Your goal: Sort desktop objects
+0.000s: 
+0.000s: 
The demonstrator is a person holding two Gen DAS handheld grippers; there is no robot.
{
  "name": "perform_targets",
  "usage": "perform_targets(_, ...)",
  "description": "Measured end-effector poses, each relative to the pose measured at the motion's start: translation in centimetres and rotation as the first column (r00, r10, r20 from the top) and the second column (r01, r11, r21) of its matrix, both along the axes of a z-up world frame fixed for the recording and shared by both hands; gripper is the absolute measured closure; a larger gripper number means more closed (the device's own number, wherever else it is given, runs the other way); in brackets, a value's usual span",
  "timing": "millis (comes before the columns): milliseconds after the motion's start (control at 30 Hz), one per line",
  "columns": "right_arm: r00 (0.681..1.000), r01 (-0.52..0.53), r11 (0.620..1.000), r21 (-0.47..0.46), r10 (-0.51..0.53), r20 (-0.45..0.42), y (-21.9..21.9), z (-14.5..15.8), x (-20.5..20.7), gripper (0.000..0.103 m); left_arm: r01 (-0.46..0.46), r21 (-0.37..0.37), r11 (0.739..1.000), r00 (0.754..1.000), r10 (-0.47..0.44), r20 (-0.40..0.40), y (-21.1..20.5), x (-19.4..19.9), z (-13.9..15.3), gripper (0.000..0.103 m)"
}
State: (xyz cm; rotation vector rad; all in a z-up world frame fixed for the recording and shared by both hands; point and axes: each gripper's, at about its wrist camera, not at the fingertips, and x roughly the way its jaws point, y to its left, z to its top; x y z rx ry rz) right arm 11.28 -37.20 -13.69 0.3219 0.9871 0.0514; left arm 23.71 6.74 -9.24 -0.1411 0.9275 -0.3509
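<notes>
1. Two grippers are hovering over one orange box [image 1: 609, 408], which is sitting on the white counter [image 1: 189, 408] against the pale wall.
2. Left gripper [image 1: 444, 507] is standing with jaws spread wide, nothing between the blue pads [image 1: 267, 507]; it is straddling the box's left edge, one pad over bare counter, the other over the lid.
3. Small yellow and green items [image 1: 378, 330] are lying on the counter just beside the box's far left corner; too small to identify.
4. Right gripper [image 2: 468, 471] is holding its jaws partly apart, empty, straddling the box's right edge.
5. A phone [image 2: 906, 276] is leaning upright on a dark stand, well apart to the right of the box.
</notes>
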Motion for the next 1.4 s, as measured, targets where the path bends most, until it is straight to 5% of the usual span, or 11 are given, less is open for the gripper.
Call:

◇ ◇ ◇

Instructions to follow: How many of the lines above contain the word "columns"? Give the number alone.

Reply: 2